■ **Problem description**
From the first line of the listing below to the line with "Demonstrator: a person", print each line exactly, and nothing more. Leave out the pictures.

■ **Given information**
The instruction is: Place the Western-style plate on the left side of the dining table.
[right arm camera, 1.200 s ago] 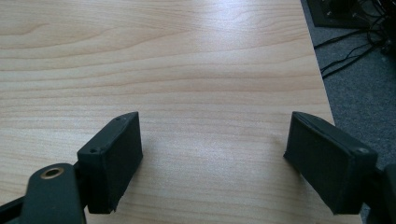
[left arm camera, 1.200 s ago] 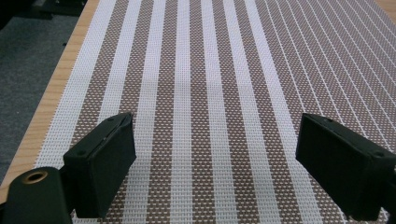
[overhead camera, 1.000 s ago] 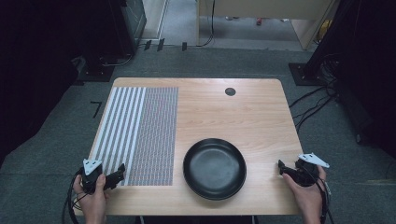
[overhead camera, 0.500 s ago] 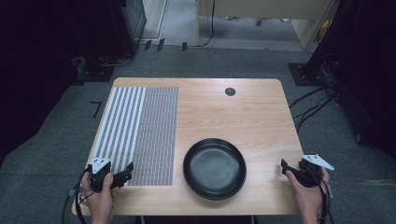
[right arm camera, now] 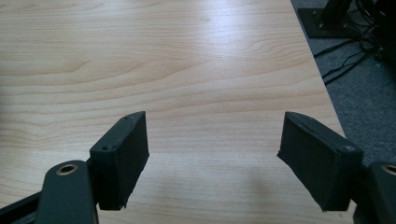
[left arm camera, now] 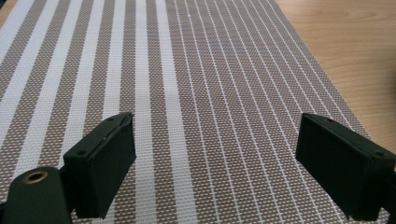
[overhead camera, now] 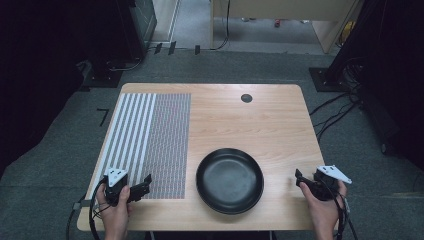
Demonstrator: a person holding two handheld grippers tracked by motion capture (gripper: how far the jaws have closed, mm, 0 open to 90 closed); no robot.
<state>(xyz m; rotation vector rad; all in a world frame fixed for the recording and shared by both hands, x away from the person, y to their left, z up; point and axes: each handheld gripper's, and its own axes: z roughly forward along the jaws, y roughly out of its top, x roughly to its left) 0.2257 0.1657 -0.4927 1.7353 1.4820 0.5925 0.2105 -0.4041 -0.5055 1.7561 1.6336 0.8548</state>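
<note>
A black round pan (overhead camera: 229,180) sits empty on the wooden table (overhead camera: 260,125) near its front edge. To its left lies a brown-and-white striped placemat (overhead camera: 150,140). My left gripper (overhead camera: 145,182) hovers over the mat's near left corner and points right toward the pan. In the left gripper view my left gripper (left arm camera: 215,154) stands open above the mat (left arm camera: 196,70) with nothing between the jaws. My right gripper (overhead camera: 299,176) is at the table's front right, pointing left at the pan. In the right gripper view my right gripper (right arm camera: 212,154) is open over bare wood; its jaws have just been closing slightly.
A small black round grommet (overhead camera: 246,98) is set into the table near the far edge. The table's right edge (right arm camera: 322,79) runs close beside my right gripper, with grey carpet and cables (overhead camera: 340,107) below. Dark equipment stands around the table.
My left hand has moved right, from off the mat's near left corner to over it. The right hand has stayed in place.
</note>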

■ **Solution to this task**
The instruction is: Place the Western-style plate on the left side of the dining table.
[right arm camera, 1.200 s ago] 
[left arm camera, 1.200 s ago] 
[overhead camera, 1.000 s ago] 
[overhead camera, 0.500 s ago] 
[right arm camera, now] 
[left arm camera, now] 
[overhead camera, now] 
Demonstrator: a person holding two handheld grippers tracked by motion capture (gripper: how far the jaws have closed, mm, 0 open to 90 closed); no robot.

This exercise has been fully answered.